EXERCISE AIM
For the entries below, the result should be an exact transcription of the lines from the one with "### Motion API" up to and including the one with "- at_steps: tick", and only those.

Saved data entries
^^^^^^^^

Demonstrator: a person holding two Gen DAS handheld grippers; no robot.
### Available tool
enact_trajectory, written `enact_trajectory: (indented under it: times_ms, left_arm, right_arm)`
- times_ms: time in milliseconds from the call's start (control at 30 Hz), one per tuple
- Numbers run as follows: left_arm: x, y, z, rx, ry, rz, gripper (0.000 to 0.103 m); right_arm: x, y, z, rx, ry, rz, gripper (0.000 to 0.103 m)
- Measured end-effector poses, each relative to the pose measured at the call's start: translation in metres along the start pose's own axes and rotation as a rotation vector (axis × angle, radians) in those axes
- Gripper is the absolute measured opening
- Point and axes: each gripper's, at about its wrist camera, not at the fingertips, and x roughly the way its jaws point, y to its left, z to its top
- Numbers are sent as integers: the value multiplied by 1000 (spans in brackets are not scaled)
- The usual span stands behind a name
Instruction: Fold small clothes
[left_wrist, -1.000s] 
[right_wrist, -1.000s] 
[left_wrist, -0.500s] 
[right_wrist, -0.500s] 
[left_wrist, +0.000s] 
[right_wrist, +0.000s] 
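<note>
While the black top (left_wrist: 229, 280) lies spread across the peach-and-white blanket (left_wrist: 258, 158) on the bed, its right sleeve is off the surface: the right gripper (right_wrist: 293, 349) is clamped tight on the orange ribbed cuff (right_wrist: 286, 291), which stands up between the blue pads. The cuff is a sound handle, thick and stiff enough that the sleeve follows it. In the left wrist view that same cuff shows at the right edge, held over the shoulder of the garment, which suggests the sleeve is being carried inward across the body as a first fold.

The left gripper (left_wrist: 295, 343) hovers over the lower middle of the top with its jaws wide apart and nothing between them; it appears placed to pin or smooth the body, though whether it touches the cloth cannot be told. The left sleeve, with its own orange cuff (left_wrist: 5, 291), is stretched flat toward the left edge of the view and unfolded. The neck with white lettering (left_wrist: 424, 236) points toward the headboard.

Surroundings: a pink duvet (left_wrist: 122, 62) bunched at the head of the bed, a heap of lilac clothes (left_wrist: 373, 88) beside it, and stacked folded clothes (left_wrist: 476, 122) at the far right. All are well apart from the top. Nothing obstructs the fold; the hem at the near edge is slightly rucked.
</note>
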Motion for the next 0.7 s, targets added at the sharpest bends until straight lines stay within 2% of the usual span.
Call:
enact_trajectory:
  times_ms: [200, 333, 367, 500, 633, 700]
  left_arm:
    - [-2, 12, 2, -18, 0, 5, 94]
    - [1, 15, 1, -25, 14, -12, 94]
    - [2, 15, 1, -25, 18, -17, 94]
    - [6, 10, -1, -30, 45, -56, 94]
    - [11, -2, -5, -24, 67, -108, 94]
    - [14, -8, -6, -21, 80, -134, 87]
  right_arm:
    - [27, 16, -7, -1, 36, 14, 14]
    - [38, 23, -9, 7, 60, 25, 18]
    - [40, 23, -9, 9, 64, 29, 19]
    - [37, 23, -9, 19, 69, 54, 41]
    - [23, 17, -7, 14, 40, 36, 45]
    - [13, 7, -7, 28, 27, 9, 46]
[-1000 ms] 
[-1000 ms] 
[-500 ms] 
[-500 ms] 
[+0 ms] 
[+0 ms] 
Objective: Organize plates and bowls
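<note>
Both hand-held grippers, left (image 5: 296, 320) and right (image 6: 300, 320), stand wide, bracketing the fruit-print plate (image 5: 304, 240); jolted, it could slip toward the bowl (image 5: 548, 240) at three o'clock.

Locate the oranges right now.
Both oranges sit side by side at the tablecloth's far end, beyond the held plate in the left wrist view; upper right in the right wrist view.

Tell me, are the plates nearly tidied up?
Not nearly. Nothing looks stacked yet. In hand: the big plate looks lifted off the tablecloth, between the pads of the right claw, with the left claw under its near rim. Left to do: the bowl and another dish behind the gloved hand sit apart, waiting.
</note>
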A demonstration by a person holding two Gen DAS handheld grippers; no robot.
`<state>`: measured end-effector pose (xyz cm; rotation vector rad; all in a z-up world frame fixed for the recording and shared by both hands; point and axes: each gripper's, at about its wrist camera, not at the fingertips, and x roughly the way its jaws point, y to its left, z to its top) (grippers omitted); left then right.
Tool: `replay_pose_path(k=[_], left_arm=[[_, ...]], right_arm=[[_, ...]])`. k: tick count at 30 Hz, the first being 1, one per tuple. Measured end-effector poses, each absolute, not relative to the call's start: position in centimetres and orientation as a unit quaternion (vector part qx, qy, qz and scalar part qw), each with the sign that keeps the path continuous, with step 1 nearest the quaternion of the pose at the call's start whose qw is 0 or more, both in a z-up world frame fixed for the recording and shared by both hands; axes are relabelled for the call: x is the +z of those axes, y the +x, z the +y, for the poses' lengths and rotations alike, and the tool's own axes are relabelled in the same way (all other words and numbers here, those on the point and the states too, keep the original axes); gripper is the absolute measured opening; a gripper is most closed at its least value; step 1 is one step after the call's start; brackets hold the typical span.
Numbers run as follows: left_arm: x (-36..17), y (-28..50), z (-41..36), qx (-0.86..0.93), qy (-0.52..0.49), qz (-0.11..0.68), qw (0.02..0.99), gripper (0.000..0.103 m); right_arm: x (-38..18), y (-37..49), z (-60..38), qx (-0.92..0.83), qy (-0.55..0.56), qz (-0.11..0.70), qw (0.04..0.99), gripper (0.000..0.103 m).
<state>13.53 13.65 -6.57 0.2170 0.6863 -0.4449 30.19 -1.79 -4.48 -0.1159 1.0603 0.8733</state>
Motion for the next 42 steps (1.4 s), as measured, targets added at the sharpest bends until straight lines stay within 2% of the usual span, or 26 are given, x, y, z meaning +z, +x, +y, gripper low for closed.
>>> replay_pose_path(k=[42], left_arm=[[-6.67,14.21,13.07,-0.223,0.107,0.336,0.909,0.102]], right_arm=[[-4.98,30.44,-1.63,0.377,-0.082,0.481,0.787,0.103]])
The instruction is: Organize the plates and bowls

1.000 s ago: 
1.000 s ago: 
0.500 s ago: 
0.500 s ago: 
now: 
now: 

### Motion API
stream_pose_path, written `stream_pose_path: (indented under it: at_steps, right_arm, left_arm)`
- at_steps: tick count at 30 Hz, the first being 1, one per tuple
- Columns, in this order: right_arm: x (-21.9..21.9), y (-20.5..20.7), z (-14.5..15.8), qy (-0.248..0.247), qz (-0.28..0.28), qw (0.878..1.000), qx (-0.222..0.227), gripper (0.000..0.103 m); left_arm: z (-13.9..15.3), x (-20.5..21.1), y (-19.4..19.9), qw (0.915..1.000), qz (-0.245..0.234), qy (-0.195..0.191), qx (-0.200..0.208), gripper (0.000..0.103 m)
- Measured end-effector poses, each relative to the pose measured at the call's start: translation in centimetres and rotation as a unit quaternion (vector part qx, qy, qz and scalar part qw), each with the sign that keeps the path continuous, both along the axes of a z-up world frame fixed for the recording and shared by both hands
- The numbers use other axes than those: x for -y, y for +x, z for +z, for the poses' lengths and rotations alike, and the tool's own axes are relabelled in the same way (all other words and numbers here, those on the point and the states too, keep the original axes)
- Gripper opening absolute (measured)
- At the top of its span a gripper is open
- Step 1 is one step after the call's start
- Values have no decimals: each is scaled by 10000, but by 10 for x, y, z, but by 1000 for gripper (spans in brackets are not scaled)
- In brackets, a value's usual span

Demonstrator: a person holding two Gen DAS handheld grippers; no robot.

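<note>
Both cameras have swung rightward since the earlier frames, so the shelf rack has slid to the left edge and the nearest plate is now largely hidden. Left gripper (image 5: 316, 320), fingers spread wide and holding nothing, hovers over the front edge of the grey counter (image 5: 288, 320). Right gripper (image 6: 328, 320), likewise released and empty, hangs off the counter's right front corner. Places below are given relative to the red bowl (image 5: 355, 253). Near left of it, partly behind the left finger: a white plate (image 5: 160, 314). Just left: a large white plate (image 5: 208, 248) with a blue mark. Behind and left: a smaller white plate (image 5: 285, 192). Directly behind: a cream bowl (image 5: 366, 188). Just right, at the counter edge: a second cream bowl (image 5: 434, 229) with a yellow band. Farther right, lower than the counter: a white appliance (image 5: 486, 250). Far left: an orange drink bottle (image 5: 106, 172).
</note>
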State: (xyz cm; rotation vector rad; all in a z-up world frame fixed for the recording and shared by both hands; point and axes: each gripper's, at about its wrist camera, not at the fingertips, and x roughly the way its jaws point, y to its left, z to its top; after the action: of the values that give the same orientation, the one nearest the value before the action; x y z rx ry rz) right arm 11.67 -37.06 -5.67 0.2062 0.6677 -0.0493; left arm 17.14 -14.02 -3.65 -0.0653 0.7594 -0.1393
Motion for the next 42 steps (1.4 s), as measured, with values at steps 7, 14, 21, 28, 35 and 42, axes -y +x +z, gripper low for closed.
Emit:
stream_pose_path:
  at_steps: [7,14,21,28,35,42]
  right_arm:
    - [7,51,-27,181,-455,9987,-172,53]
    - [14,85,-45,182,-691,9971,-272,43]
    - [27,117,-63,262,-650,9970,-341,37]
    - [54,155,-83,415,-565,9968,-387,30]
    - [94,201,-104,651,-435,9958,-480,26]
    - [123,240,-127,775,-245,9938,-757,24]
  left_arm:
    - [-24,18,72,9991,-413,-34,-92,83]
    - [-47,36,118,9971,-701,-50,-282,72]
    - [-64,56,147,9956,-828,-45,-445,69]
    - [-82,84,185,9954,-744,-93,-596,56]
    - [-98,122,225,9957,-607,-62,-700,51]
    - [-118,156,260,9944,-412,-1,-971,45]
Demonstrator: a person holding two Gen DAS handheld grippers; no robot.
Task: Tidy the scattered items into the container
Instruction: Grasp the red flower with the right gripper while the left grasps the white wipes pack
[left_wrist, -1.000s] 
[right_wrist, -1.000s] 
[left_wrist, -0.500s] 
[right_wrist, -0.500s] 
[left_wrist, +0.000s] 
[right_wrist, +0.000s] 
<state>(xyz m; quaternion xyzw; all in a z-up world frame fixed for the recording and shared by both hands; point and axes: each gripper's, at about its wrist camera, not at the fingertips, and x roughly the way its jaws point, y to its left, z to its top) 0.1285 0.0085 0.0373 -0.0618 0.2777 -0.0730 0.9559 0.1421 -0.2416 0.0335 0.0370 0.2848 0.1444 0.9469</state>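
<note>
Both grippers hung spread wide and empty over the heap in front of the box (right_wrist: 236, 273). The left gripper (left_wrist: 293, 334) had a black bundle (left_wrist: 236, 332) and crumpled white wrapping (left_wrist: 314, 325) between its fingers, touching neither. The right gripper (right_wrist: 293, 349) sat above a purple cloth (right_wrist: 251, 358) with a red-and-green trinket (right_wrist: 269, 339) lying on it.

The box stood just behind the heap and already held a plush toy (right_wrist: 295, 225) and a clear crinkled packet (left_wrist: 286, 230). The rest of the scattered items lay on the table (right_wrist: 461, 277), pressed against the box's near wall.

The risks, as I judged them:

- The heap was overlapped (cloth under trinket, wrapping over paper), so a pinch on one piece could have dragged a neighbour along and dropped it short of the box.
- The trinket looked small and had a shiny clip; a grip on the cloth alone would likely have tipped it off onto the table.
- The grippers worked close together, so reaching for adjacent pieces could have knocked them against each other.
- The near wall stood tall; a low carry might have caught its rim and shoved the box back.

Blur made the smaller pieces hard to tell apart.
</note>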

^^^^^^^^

ANSWER TO THIS TASK
### Motion API
stream_pose_path, written `stream_pose_path: (indented under it: at_steps, right_arm, left_arm)`
- at_steps: tick count at 30 Hz, the first being 1, one per tuple

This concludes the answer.